Hannover. Die Flugverbote für Boeings Mittelstreckenjet 737 Max durchkreuzen die Gewinnpläne des weltgrößten Reisekonzerns TUI. Weil das deutsche Unternehmen Ersatzflugzeuge mieten muss, rechnet TUI-Chef Fritz Joussen für das laufende Geschäftsjahr bis Ende September mit deutlichen Einbußen. Am Ende könnte der operative Gewinn um mehr als ein Viertel einbrechen.

Anleger an der Börse nahmen den Gewinneinbruch vorweg. Der Kurs der TUI-Aktie knickte zum Handelsstart am Freitag in London um mehr als zehn Prozent ein. Seit Jahresbeginn hat die Aktie mehr als ein Drittel an Wert verloren.

TUI hat 15 Maschinen von Boeings 737-Max-Reihe in der Flotte. Bis Ende Mai wollte der Konzern acht weitere Maschinen der Reihe in seine Flotte aufnehmen – auch bei seiner deutschen Tochter TUIfly, die bisher noch keinen Flieger des Typs besitzt.

Nach zwei Abstürzen von Flugzeugen bei den Fluggesellschaften Lion Air und Ethiopian mit 346 Toten haben Luftfahrtbehörden weltweit Flugverbote für die Maschinen der Reihe verhängt. Auch die Auslieferung neuer Maschinen ist gestoppt.

Weil ein Ende der Flugverbote nicht absehbar ist, hat die TUI-Führung zwei Szenarien durchgerechnet. Sollten die Maschinen bis Mitte Juli wieder fliegen dürfen, werde dies den operativen Gewinn (bereinigtes Ebita) voraussichtlich mit rund 200 Mio. Euro belasten. Sollten die Flugverbote länger gelten, kämen weitere 100 Mio. Euro an Kosten hinzu.

Mehr Kosten für Kerosin

TUI erklärte dies mit der Verlängerung bestehender Leasingverträge, Kosten für die Miete weiterer Ersatzmaschinen und Kosten für die Umorganisation.
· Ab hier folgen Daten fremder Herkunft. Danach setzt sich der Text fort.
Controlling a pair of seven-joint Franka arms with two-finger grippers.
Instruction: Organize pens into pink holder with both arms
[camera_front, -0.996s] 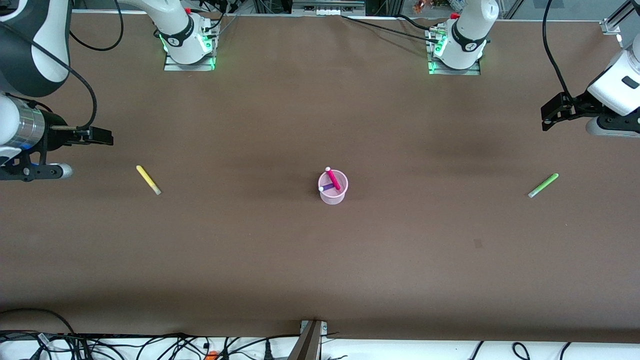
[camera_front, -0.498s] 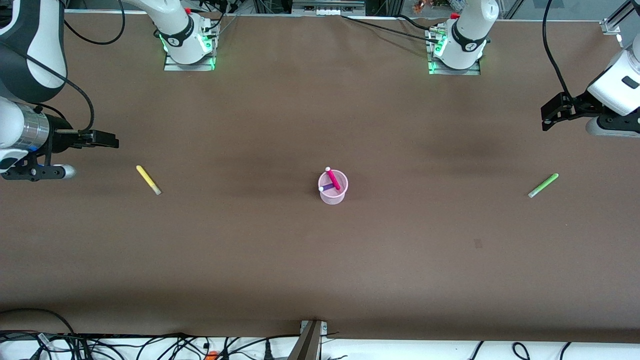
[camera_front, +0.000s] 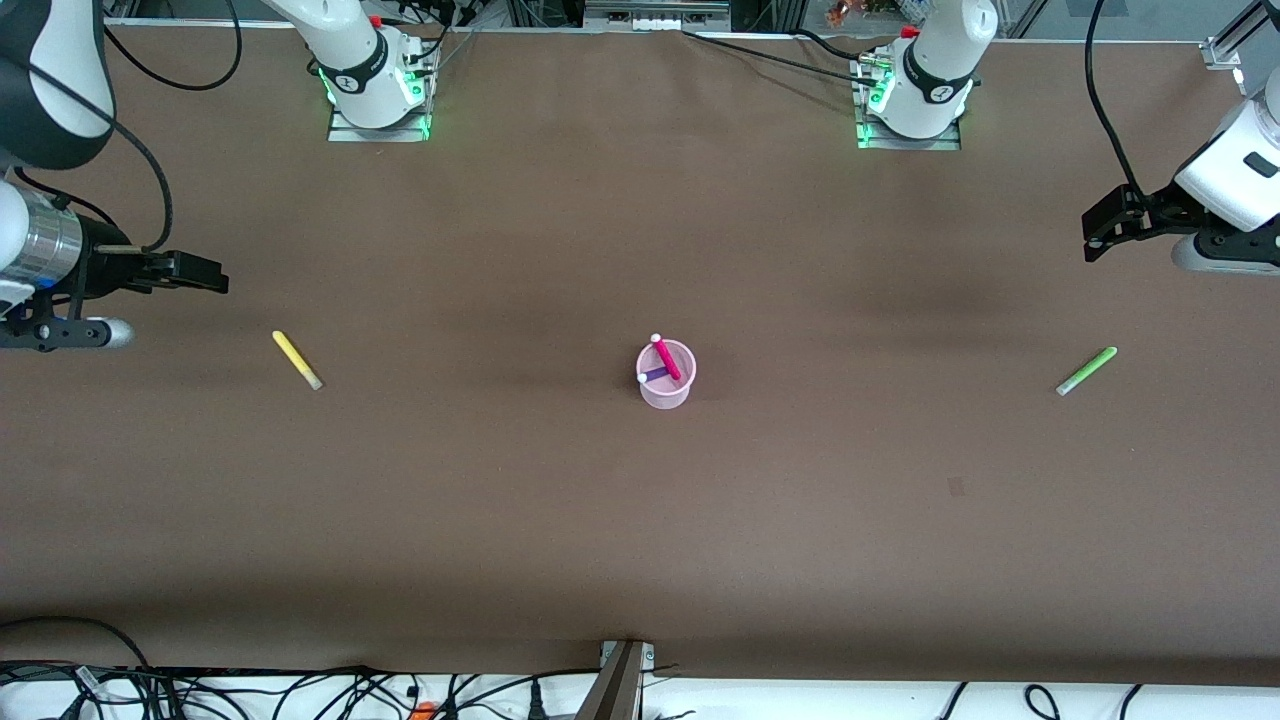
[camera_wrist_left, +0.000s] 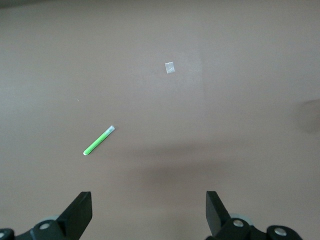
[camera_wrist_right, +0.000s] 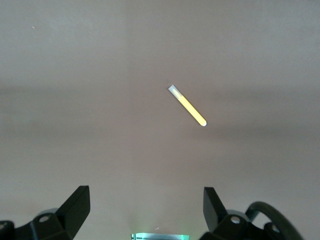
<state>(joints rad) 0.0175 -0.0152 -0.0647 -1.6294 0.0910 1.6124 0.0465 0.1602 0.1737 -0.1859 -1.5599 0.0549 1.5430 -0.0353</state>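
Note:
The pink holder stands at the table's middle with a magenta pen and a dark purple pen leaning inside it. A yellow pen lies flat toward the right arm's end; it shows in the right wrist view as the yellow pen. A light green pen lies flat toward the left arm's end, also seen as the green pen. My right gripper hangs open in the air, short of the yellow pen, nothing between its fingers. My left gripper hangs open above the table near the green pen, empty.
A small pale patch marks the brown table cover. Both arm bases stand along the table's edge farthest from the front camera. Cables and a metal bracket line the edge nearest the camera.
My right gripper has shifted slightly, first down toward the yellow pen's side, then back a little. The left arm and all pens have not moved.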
Zudem muss TUI mehr Geld für Treibstoff ausgeben als gedacht: Boeings 737-Max-Jets verbrauchen deutlich weniger Kerosin als ältere Flugzeuge.

Die Mehrkosten haben Auswirkungen auf den operativen Gewinn des Konzerns. Im günstigeren Fall dürfte das Ergebnis von zuletzt knapp 1,2 Mrd. Euro um 17 Prozent im laufenden Geschäftsjahr sinken, rechnete TUI vor. Sollten die Flugverbote länger dauern, werde der operative Gewinn sogar um bis zu 26 Prozent einbrechen.

TUI-Chef Joussen hatte seine Gewinnprognose bereits Anfang Februar gekappt. Wegen des anhaltenden Trends zu Last-Minute-Buchungen und den Auswirkungen des Brexit auf die Buchungen aus Großbritannien sollte der operative Gewinn seither nur noch stagnieren. Ursprünglich hatte der Vorstand eine Steigerung um zehn Prozent vor Währungseffekten in Aussicht gestellt.

Inzwischen hat Boeing ein dringend erwartetes Update seiner nach den beiden Flugzeugabstürzen in die Kritik geratenen Steuerungssoftware MCAS vorgestellt. Nach den tödlichen Unglücken bleiben die Kritik und der Aufklärungsbedarf groß. Neben dem Software-Update, das noch von den Aufsichtsbehörden genehmigt werden muss, will Boeing die Sicherheit der Unglücksflieger der 737-Max-Serie mit weiteren Alarmfunktionen im Cockpit und zusätzlichem Training für Piloten erhöhen. (ag.)